Reese Witherspoon in 2014’s Wild. Photograph: Allstar/Fox Searchlight Pictures/Sportsphoto Ltd/Allstar

It was all going so well, too. The best thing Reese Witherspoon ever did was become a producer. Not only did it cause her to wrestle back some of the control you invariably concede as an actor-for-hire, but her taste has been little short of impeccable. With Wild, she played a knotty and uncompromising character that single-handedly changed the direction of her career. With Big Little Lies, she entered the realm of prestige TV and actually improved it. With Gone Girl, she was smart enough not to cast herself in the lead. Last year she optioned Gail Honeyman’s Eleanor Oliphant is Completely Fine, a book so rapturously adored that any adaption is guaranteed to rake in money. Even Legally Blonde 3, a terrible idea which is really happening, should make its money back without breaking a sweat.
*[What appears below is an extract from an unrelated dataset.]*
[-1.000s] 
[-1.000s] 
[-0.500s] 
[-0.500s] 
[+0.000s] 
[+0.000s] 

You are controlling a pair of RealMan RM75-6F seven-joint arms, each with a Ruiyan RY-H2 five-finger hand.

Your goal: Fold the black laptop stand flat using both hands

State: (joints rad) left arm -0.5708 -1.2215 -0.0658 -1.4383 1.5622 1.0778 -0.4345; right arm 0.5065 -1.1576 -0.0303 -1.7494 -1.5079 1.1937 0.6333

And now this. It’s hard to reconcile such a faultless body of work with this cheap subscription fluff. Perhaps the answer lies in her podcast and book club. Perhaps Reese Witherspoon wants a lifestyle empire. Perhaps she just really wants to be Oprah.

The problem is that Oprah had decades of experience. By the time she launched the OWN network, she’d established her brand with a 25-year-old talkshow, books, magazines and a radio station. If she’d gone straight from The Color Purple to Dr Oz, you’d be confused, too. This is essentially what Witherspoon has done with the Hello Sunshine channel, and maybe that’s why it feels so jarring.

If it goes wrong, at least Witherspoon can console herself with the knowledge that this won’t be the first celebrity lifestyle vanity project to go down in flames. Blake Lively’s Preserve brand barely lasted a year. The Duchess of Sussex junked The Tig as soon as a better offer came along. Tori Spelling’s ediTORIal lifestyle blog was such an afterthought that it doesn’t even appear on her Wikipedia page.

However, the world underestimates Reese Witherspoon at its own risk. Every other venture she’s ever tried – yes, including her lifestyle brand – has been hammered into a success one way or another, so it would be silly to expect her subscription channel to fail. In fact, if it does become a success, we can expect other celebrities to start subscription channels of their own. Which is great, because I’d totally pay to watch The Rock present a bakery show.